Table 3. Proportion of participants with markers suggestive of breast hypoplasia.

Proposed breast hypoplasia marker*	% (95% CI)
Widely spaced (n = 212/449)	47.2 (42.7, 52.7)
Asymmetry (n = 34/448)	7.6 (5.0, 10.3)
Lack of growth (n = 322/449)	71.7 (68.3, 77.4)
Stretch marks prior to birth of first child ƚ (n = 191/250)	76.4 (70.7, 81.3)
Stretch marks appeared between 8 and 20 years of ageǂ (n = 153/168)	91.1 (85.7, 94.6)
Stretch marks appeared during pregnancy with their first child ǂ (n = 14/186)	7.5 (4.5, 12.3)

*Based on all responses to these items, excluding missing and unsure responses. Widely spaced, intermammary width > 1.5 inches or 3.8 cm; Asymmetry, ≥ 2 cup size difference between breasts; Lack of growth, lack of breast growth during pregnancy defined as no noticeable change in or an increase of < 1 bra cup size to either breast during pregnancy with their first child

^ƚOf those who responded ‘yes’ to presence of stretch marks

^ǂOf those who responded ‘yes’ to presence of stretch marks and ‘yes’ to them appearing before the birth of first child

In our sample, 86.6% of participants (353/408; 95% CI: 82.8%, 89.5%) reported a delay or absence in secretory activation.

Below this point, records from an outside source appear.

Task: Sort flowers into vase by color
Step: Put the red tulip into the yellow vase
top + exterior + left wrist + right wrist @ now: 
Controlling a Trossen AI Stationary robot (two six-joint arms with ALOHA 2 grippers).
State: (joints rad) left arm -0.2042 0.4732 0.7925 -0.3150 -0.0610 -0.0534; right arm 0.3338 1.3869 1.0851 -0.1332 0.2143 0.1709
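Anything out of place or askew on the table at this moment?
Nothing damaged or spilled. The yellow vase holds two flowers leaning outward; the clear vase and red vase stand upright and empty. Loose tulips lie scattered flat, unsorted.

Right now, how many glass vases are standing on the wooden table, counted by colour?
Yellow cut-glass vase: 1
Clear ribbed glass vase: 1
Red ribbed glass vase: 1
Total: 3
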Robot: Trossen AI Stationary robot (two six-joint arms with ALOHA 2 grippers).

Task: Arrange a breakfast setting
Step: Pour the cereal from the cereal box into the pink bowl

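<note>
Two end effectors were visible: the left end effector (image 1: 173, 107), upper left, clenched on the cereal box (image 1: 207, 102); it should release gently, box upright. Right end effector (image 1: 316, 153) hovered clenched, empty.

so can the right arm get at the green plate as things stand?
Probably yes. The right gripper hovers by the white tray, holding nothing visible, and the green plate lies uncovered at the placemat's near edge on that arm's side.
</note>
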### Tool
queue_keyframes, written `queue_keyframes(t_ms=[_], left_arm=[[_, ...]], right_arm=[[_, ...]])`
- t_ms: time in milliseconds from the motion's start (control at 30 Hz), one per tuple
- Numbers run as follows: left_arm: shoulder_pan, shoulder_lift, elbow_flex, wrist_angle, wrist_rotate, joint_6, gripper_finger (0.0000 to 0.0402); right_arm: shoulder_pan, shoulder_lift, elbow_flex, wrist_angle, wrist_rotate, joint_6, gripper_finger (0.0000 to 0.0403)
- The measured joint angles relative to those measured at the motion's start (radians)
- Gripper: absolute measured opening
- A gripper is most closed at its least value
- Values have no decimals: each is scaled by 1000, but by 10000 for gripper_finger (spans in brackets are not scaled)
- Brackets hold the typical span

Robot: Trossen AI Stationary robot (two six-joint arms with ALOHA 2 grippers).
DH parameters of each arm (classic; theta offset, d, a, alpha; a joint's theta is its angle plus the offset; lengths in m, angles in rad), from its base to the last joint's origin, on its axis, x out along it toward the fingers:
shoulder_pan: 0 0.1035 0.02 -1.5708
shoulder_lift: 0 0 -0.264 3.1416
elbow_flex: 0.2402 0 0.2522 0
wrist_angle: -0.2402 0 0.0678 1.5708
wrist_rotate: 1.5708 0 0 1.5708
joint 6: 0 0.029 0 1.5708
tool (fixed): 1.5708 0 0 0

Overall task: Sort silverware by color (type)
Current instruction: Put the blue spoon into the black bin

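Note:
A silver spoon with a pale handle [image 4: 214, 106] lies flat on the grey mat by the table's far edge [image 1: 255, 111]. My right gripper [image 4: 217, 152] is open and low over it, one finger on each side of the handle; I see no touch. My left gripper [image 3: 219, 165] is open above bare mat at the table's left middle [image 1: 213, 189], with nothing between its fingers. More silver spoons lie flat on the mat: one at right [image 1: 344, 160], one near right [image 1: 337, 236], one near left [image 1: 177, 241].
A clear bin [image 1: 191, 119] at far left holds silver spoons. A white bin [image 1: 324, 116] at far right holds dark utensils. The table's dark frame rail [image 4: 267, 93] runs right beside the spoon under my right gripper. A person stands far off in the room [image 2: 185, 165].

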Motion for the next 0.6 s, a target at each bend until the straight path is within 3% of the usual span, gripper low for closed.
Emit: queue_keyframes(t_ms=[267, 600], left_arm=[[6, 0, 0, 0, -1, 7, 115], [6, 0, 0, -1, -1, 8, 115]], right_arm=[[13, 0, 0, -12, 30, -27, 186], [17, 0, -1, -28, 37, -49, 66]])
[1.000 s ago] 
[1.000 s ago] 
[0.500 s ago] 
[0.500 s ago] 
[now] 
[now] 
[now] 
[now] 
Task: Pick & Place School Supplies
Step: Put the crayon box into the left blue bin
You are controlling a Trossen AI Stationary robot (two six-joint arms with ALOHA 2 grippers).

Based on participants who provided a response to the breast type (primary outcome) item (and excluding missing data), before the birth of their first child, 17.9% of our sample (69/386) reported having PCOS, 12.2% (48/392) reported hypothyroidism, 12.0% (47/392) reported GDM, 0.5% (2/395) reported type I diabetes, and 0.3% (1/394) reported type II diabetes.

Of participants who provided responses to the breast type (primary outcome) item (excluding missing data), most had a BMI in the overweight or obese category (24.1% (94/390) reported being overweight, 20.7% (79/390) were obese class 1, 8.7% (34/390) were obese class 2, and 7.7% (30/390) reported being in obese class 3). Approximately 1% (5/390) were underweight and 38.0% (148/390) reported a normal weight. In our sample, 40.3% (108/268), 28.1% (25/89) and 30.3% (10/33) of US, Australian and UK participants respectively were classified as obese.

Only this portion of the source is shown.